> [Task]: Count the lines below in which "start" appears, then give that number by itself.

-=-=-=-=-

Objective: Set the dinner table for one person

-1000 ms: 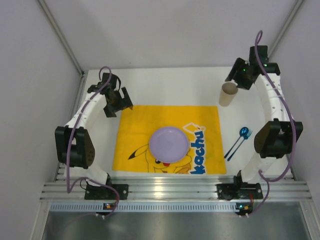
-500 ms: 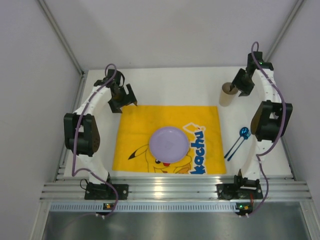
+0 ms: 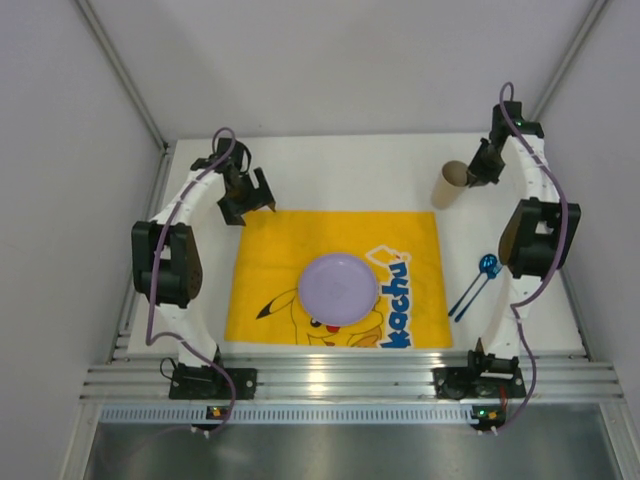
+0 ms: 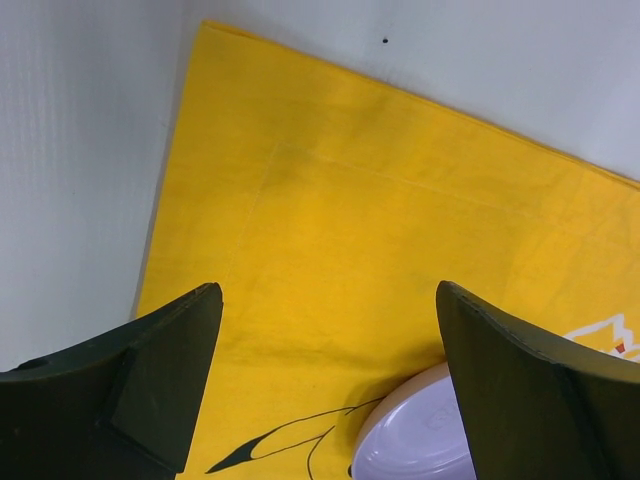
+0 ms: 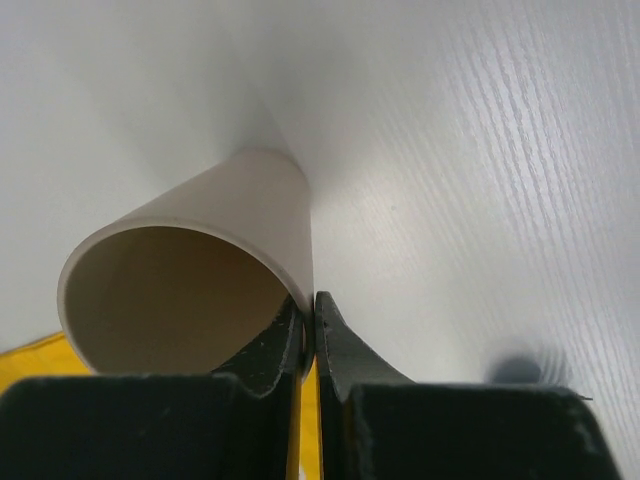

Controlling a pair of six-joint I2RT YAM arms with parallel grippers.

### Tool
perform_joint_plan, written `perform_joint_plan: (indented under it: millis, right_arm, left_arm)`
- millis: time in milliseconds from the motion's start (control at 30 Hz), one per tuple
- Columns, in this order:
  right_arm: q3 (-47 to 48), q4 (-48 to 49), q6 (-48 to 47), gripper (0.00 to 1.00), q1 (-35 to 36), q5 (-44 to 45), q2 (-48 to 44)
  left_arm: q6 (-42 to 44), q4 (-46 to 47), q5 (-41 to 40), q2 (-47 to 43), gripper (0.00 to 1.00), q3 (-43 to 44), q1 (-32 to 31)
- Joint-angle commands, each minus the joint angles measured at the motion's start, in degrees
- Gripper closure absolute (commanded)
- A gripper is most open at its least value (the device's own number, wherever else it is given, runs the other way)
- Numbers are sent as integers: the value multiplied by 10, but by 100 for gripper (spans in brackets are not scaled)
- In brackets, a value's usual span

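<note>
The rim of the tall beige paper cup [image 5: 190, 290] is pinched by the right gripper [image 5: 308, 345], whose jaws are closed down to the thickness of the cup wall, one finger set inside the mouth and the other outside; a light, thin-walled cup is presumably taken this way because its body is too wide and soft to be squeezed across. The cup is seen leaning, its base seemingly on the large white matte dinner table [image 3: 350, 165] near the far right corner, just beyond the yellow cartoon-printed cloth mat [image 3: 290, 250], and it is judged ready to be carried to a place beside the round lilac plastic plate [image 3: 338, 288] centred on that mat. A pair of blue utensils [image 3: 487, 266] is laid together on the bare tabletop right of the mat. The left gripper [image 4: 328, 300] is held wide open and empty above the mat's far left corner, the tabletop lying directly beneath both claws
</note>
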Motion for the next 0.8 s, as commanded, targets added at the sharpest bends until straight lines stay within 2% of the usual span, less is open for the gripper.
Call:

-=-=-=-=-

> [Exercise solution]: 2